» **TASK TO COMPLETE**
Find the line containing "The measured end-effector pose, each" in the records below. Copy exactly that line and each one after it, ending at the line containing "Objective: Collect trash", and nothing more.

» **RECORDS PROVIDED**

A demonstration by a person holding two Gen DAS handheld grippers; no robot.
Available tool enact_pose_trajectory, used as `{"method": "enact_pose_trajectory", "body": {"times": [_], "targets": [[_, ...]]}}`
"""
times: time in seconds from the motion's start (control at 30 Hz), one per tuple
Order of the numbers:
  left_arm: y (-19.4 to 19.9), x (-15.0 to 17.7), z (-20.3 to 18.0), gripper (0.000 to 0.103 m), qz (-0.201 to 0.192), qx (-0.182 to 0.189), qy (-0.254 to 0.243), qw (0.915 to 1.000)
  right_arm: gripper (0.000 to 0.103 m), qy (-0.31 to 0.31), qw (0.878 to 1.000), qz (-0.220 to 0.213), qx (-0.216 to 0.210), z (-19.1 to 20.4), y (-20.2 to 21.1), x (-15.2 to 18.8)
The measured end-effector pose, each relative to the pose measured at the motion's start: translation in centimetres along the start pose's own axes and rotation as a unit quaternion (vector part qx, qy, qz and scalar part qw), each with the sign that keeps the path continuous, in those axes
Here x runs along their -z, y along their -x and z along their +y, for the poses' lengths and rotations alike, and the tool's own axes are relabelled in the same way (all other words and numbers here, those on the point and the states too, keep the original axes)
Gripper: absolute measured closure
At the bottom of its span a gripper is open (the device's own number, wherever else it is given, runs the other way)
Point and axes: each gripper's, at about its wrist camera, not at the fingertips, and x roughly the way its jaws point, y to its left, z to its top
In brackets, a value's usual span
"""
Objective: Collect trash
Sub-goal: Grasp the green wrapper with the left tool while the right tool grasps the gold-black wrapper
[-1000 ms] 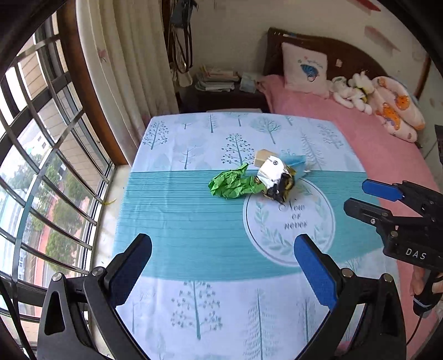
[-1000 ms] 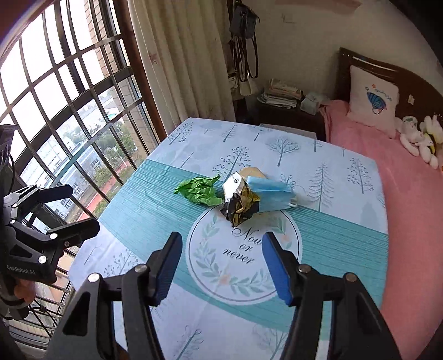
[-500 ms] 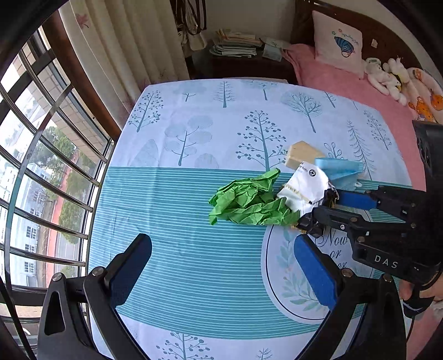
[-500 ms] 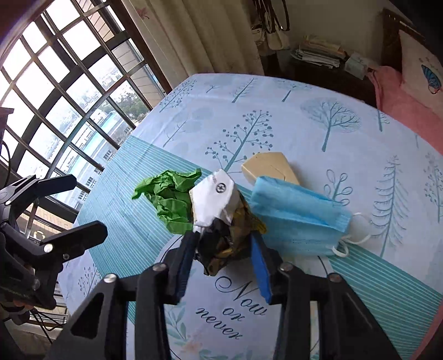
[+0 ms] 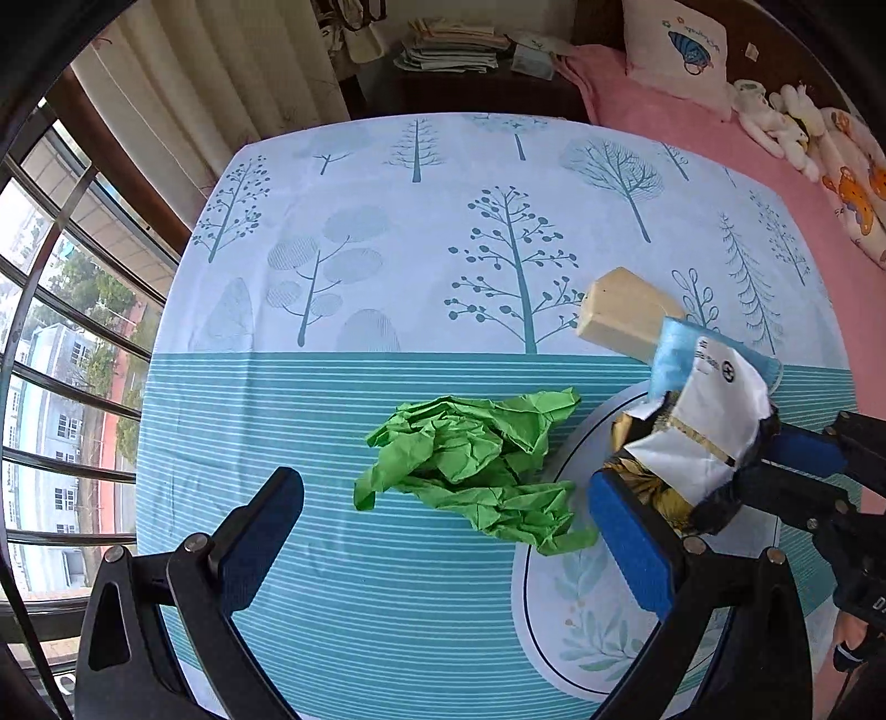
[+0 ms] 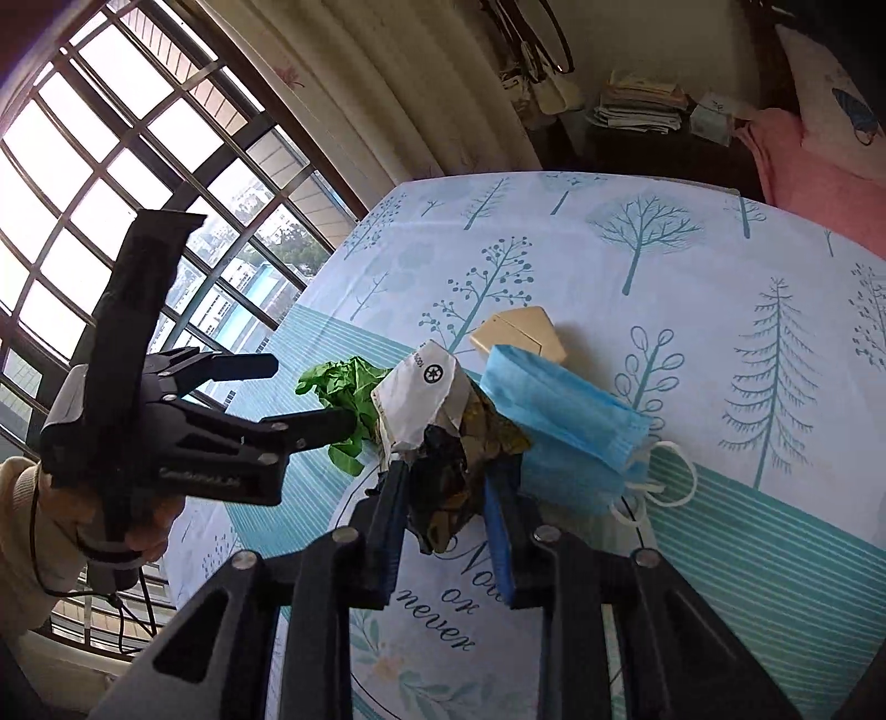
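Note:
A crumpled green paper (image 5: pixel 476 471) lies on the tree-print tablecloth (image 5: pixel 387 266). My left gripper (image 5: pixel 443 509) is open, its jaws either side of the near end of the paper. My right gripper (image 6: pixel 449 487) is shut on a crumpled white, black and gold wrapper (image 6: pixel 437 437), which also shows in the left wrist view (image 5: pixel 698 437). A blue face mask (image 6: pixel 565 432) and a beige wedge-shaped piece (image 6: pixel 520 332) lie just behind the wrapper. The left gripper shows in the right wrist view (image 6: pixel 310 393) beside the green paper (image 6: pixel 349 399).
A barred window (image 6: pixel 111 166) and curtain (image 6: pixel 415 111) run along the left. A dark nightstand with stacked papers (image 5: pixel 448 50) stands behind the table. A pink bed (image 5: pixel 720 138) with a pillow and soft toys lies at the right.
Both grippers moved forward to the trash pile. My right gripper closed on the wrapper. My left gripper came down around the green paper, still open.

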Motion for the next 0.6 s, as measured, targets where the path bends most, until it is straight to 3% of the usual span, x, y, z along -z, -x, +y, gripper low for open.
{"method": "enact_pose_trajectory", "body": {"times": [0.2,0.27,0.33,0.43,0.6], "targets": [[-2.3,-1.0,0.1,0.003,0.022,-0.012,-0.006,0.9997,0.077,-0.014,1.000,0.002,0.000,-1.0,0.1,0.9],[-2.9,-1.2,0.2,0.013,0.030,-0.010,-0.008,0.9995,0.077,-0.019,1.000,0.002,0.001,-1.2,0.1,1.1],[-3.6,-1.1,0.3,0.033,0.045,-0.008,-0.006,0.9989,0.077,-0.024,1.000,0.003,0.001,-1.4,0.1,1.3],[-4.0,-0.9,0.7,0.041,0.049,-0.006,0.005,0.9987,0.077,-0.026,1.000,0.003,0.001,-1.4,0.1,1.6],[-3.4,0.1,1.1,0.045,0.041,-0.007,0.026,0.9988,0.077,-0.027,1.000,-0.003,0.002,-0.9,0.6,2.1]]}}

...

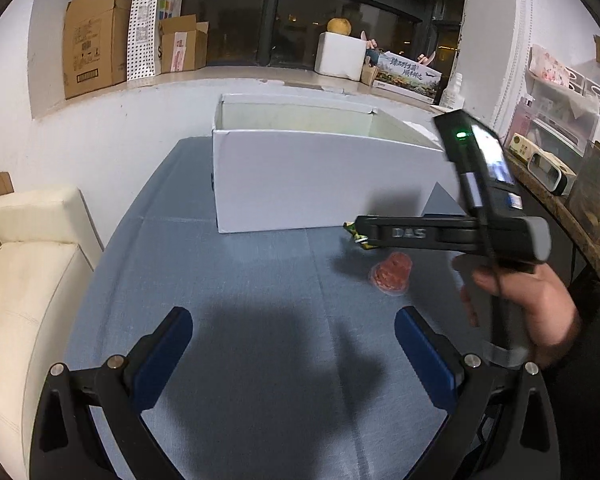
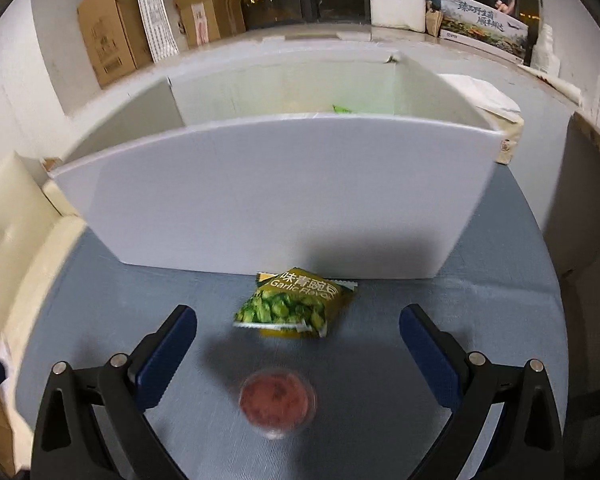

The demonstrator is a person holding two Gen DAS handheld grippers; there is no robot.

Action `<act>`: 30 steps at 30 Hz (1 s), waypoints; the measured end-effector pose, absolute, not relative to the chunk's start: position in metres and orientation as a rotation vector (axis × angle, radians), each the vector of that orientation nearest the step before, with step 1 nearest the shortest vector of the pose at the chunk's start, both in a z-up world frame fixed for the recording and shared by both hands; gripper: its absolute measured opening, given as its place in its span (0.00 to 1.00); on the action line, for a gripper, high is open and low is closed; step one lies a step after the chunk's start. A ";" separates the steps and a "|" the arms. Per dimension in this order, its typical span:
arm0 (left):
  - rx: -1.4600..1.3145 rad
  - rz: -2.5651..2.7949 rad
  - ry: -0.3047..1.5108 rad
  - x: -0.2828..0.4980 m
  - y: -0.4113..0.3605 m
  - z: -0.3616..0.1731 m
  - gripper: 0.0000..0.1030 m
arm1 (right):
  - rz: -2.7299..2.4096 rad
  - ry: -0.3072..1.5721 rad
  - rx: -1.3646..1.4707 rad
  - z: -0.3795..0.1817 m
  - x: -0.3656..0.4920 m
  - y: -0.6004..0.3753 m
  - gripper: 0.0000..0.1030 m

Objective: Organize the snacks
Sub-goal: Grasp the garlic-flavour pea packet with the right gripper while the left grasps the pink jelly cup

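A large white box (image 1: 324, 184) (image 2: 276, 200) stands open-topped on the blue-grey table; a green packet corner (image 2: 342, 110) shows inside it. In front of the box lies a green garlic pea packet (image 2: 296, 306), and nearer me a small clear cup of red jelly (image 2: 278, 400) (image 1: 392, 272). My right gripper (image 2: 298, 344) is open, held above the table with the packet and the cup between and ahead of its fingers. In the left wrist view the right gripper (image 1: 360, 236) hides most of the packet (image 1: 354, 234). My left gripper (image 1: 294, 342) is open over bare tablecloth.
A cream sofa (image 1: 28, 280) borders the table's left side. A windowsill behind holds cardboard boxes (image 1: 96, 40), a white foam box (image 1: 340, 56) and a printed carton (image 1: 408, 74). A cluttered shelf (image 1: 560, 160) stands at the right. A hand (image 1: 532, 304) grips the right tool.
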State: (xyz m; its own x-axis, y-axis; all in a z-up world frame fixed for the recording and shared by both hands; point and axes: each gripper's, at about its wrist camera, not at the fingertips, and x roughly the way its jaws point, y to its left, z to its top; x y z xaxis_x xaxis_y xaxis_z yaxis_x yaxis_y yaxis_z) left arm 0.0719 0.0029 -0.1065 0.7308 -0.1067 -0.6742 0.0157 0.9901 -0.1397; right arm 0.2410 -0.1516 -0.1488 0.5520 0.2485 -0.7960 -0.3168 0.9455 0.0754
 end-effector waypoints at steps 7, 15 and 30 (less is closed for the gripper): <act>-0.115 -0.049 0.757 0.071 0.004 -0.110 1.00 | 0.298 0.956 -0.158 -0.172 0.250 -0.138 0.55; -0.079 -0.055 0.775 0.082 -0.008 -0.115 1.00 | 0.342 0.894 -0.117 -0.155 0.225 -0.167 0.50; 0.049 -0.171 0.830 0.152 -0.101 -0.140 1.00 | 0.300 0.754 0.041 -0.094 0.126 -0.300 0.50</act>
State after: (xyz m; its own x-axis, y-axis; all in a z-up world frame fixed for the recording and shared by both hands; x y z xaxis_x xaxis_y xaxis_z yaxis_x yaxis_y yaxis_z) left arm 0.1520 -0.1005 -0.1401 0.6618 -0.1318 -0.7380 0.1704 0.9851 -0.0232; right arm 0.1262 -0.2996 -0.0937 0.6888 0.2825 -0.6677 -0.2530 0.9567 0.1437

» **FINISHED TASK**
The measured end-effector pose, each relative to the pose measured at the motion's start: translation in centimetres along the start pose's own axes and rotation as a unit quaternion (vector part qx, qy, qz and scalar part qw), each with the sign that keeps the path continuous, in those axes
Here x runs along their -z, y along their -x and z along their +y, for the poses' lengths and rotations alike, and the tool's own axes are relabelled in the same way (all other words and numbers here, those on the point and the states too, keep the original axes)
Gripper: absolute measured closure
At the bottom of its span a gripper is open (the device's own number, wherever else it is given, runs the other way)
Point and axes: each gripper's, at about its wrist camera, not at the fingertips, and x roughly the way its jaws point, y to its left, z to its top
In brackets, a value's usual span
"""
Objective: Collect trash

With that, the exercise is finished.